大切なものは

 新年を迎え今年大切にするべきものは何かと考えました。慌ただしい現代社会においては「あらためて考えてみる」という機会がなかなか持てないものです。そのため惰性の生活を強いられているのかもしれません。ですが、目的や意思がなければ充足した生活はありません。人間の最終的な目的が幸福だとしても、漠然とした幸福というものを、いかに具体的なものにするのか、いかに獲得していくのか、あらためて考えてみる必要があるのです。


 大切だと思うことと大切にしていることは違います。家族が大切だとして、時には面倒だと思っても負担に感じることがあっても、家族の幸せを願って関わることができているでしょうか。仕事が大切だと思っても、それは給料や出世のためなのか、それとも仕事を通して自分を成長させ社会に貢献できるからなのでしょうか。自分を大切にするとは、自分を甘やかすことなのか、自分の可能性を信じることなのか、大切にするといはどういうことなのでしょうか。

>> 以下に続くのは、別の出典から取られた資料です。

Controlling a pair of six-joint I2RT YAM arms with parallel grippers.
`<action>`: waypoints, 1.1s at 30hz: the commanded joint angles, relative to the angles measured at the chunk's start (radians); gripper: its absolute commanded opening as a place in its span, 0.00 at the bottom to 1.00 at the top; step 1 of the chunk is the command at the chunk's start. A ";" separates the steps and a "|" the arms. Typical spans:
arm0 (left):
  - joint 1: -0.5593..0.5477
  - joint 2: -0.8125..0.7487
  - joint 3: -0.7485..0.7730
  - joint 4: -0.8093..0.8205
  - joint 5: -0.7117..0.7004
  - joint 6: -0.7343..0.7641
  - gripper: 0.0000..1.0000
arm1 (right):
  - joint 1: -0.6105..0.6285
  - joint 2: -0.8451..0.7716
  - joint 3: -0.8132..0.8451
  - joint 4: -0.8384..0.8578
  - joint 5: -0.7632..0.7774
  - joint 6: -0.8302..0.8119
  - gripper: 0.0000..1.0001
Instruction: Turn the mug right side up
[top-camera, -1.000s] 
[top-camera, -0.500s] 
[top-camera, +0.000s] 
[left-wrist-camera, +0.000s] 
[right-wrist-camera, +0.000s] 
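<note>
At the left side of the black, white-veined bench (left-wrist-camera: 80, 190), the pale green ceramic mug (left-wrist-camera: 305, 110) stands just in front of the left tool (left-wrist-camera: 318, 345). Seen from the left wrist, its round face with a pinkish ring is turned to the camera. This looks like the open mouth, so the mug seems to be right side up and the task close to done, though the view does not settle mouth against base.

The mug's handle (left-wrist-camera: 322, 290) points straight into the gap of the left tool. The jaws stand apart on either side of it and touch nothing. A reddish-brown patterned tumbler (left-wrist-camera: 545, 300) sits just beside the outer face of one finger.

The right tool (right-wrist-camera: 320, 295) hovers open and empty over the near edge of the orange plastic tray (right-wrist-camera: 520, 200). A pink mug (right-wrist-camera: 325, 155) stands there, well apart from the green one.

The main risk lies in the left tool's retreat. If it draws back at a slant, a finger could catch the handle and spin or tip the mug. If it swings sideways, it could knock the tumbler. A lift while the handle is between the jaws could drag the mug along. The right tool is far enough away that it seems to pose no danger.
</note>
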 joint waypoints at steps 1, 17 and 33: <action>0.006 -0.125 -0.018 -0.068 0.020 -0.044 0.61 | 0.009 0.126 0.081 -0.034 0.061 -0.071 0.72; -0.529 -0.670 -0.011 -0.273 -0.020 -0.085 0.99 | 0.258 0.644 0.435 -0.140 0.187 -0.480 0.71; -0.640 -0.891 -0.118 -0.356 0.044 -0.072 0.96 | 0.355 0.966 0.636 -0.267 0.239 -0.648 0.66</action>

 日々の生活を見直して、考えて答えを探して行動して試行錯誤して習慣にしていくという作業は面倒なものです。盲目的に生活しているほうが楽なのですが、それは孤独や虚しさと紙一重の生活なのかもしれません。生きている実感とは、生活のなかに自分の意思が満ちているということが大切だと思うのです。世間の物差しに従う必要はありませんが、自分なりのこだわりを持ち、それを磨いていきたいものです。